## What you will do
For the data below, give again exactly the lines from the one containing "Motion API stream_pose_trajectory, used" through the one containing "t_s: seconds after", both ends included, and no others.

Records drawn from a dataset
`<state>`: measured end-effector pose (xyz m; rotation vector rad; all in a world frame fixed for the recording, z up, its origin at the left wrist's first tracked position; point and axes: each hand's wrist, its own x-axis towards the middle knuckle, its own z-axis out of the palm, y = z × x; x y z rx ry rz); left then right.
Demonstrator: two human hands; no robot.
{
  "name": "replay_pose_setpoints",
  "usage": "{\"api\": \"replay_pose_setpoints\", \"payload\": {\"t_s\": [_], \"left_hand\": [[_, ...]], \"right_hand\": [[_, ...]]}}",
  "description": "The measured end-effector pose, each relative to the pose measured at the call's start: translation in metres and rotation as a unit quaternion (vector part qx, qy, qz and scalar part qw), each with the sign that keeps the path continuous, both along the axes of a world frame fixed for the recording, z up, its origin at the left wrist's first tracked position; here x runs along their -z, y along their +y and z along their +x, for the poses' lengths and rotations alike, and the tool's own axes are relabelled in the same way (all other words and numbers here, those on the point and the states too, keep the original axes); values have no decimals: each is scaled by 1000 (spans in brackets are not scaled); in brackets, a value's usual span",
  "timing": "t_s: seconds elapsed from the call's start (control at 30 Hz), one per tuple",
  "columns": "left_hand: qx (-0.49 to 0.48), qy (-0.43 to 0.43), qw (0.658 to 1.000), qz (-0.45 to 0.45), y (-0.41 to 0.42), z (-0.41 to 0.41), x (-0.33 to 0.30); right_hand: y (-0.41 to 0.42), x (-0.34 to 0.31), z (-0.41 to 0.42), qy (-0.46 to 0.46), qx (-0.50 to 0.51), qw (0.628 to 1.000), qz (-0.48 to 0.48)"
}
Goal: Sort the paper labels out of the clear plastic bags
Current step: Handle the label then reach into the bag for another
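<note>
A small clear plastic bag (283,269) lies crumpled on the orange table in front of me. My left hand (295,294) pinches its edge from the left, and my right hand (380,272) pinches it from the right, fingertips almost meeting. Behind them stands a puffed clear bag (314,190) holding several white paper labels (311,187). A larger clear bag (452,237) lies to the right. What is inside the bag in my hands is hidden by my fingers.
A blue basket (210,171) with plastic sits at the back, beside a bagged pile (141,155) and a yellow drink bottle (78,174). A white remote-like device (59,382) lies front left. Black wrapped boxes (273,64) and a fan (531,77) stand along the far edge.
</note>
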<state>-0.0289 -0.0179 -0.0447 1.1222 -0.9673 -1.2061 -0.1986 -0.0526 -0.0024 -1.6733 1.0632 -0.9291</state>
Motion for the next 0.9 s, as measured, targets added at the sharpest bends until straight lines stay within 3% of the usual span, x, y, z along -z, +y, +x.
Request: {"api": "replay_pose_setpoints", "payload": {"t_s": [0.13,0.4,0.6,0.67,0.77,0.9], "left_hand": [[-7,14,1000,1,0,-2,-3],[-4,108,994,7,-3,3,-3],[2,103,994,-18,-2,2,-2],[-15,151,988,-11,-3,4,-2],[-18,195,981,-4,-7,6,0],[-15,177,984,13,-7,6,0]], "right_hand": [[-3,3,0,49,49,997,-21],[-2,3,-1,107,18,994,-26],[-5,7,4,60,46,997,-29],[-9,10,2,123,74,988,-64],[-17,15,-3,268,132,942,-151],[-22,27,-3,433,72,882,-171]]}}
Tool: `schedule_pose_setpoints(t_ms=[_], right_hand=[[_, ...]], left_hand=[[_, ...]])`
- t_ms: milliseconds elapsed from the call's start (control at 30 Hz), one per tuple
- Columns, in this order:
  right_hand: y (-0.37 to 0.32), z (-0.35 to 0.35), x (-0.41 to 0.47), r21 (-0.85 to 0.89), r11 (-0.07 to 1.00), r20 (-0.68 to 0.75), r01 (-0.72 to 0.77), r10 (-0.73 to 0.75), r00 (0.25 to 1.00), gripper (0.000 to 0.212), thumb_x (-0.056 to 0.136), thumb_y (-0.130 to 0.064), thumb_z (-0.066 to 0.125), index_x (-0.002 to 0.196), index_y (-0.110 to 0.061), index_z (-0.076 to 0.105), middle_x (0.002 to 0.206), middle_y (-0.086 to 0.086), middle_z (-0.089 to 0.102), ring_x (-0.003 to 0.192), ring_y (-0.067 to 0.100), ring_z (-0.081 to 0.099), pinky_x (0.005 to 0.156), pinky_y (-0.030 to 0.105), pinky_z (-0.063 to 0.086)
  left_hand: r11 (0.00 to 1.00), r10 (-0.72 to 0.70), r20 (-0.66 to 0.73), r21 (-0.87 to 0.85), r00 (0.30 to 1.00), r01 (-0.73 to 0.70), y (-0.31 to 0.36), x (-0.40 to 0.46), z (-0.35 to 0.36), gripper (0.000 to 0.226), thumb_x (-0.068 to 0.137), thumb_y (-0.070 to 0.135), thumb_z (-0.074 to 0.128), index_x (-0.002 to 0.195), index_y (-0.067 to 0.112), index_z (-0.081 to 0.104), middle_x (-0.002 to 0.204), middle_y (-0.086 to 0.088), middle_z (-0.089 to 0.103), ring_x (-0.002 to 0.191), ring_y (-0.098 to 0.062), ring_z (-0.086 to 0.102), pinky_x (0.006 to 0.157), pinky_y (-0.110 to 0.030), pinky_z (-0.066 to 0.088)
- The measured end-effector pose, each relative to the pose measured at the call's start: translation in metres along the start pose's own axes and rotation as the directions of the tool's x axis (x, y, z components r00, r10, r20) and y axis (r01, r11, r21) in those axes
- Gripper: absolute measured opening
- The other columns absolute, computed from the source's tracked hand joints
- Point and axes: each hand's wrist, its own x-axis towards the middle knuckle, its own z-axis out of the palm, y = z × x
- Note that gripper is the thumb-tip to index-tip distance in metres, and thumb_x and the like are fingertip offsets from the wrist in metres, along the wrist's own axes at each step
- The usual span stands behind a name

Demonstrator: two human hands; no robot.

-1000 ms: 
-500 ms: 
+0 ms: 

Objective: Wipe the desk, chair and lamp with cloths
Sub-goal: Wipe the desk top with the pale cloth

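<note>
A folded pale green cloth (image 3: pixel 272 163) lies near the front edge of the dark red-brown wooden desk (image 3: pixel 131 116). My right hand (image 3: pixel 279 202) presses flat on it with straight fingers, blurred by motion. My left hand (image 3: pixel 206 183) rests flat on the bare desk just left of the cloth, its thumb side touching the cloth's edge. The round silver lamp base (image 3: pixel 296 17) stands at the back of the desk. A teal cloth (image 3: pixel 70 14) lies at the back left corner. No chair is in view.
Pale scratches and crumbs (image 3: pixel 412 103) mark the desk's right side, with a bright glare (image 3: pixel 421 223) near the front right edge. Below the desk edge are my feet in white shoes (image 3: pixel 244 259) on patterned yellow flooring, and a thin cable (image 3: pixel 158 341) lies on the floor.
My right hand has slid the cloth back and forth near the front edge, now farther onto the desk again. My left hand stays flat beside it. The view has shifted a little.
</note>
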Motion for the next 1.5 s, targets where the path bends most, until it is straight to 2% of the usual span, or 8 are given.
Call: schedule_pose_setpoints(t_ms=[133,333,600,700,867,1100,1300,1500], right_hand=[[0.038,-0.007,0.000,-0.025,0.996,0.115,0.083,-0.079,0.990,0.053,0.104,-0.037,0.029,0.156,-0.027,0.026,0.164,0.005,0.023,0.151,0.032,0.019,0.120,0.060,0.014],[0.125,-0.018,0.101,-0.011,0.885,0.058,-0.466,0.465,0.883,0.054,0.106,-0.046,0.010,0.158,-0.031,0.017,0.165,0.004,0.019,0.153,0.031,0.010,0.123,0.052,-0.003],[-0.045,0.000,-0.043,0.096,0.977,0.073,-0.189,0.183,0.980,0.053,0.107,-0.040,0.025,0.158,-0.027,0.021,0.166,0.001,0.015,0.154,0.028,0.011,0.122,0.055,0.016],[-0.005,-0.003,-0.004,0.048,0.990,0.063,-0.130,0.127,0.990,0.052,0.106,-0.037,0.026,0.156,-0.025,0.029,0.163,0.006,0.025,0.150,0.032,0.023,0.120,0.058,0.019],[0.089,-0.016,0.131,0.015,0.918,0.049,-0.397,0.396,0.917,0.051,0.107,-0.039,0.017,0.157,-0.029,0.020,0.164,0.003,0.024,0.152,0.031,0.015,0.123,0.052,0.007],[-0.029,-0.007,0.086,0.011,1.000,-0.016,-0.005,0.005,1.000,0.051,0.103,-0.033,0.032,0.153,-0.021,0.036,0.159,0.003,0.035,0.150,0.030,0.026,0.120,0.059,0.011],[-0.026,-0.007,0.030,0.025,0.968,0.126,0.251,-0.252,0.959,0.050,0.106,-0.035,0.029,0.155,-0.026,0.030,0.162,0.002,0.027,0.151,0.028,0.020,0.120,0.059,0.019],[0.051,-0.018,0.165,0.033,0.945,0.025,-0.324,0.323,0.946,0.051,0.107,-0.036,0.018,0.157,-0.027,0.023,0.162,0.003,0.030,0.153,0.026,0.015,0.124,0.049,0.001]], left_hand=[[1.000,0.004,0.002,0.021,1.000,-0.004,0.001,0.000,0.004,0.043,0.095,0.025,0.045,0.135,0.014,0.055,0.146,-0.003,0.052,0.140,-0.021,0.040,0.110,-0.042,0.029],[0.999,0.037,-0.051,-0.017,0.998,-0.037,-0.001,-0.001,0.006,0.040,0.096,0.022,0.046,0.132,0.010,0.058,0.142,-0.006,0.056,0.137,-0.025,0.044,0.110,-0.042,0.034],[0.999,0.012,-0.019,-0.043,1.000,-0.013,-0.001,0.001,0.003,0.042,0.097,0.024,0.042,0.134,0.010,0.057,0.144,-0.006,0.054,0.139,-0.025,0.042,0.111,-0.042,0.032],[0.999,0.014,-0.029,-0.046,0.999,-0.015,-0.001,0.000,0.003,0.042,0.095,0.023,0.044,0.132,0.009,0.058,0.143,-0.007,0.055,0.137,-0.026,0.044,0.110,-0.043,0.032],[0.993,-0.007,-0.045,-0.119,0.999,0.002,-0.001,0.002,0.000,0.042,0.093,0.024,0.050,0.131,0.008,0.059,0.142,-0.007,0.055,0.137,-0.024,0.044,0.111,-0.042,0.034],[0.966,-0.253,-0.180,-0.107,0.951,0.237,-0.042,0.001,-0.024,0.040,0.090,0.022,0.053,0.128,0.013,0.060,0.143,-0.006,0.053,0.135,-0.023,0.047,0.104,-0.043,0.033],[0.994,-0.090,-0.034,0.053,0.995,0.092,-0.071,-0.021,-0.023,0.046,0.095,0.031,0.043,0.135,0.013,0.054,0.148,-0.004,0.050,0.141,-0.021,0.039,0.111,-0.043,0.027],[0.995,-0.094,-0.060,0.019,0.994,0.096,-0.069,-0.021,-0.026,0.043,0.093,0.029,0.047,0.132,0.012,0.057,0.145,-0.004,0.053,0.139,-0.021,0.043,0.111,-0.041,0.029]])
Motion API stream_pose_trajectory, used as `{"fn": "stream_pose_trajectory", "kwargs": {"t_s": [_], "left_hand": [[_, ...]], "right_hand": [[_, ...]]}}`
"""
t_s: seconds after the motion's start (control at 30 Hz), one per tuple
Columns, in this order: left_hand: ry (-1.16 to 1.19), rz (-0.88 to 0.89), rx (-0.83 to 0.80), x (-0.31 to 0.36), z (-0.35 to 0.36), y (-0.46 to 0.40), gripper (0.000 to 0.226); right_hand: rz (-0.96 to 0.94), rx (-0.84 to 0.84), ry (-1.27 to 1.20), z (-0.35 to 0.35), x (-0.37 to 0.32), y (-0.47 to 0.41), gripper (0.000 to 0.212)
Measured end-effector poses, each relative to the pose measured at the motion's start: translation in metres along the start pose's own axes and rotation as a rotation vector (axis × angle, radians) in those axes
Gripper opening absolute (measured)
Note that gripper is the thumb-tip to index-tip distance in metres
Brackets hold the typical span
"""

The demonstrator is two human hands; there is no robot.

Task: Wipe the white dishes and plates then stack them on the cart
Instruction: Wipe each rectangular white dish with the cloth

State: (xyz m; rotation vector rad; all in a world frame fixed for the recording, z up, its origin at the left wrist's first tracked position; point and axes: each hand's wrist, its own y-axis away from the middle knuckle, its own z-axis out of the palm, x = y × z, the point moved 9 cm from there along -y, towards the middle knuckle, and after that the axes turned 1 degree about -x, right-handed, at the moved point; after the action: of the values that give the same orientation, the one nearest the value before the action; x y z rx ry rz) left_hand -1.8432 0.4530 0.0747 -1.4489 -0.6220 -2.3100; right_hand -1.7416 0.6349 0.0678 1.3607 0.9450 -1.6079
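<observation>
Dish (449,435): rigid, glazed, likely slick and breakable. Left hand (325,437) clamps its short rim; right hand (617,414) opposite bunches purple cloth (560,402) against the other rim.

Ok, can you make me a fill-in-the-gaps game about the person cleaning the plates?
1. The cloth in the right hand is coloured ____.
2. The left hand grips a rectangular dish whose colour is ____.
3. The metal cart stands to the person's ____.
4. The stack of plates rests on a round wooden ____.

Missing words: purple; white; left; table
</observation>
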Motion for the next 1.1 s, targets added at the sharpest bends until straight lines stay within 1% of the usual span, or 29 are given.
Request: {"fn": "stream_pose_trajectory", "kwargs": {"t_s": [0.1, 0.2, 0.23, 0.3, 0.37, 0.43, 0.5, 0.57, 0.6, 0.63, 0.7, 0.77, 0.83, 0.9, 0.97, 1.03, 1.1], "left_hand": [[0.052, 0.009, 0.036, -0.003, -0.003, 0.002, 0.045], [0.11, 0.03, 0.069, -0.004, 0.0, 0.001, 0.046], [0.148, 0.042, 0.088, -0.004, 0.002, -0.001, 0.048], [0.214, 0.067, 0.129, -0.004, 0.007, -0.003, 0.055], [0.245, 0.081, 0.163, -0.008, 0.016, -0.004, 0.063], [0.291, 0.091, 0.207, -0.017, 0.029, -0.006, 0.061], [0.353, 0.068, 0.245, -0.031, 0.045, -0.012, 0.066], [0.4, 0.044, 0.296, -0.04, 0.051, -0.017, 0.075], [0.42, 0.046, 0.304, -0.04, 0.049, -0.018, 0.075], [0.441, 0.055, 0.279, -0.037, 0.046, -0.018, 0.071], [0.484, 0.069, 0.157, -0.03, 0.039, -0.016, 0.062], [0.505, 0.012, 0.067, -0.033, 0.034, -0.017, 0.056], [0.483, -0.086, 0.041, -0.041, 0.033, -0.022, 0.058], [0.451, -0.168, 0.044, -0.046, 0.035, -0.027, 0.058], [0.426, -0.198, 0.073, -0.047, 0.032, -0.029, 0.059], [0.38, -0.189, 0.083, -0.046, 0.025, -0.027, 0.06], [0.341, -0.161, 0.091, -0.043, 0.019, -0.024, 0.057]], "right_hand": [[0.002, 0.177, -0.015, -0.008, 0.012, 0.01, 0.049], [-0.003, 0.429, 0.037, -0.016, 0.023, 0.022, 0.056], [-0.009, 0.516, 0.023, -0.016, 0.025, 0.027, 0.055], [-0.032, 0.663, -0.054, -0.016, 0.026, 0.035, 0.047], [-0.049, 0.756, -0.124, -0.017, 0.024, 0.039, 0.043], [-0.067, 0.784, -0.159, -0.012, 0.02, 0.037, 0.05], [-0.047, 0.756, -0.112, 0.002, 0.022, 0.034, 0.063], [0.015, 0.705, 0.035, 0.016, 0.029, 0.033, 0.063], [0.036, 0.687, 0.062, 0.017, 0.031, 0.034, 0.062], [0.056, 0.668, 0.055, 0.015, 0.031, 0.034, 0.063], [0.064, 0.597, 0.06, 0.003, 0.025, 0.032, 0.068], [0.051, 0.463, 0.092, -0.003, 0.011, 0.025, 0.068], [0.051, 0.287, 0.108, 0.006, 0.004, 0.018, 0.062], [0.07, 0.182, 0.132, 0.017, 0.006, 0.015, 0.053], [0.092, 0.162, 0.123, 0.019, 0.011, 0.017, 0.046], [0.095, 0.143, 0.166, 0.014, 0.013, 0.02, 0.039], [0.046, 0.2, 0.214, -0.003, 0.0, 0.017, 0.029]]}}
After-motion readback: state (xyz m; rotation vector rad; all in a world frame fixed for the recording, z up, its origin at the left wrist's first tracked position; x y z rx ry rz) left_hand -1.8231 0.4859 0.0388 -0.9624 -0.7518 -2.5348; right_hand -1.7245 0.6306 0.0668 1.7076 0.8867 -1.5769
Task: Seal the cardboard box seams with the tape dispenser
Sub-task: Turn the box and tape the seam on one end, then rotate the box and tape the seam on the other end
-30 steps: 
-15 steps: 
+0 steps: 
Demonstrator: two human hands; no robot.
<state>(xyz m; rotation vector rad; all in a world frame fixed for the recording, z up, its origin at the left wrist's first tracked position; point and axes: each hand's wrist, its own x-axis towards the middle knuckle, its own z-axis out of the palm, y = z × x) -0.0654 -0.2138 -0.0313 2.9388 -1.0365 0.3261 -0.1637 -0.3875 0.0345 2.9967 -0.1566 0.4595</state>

## Response area
Motion API stream_pose_trajectory, used as `{"fn": "stream_pose_trajectory", "kwargs": {"t_s": [_], "left_hand": [[_, ...]], "right_hand": [[_, ...]]}}`
"""
t_s: seconds after the motion's start (control at 30 Hz), one per tuple

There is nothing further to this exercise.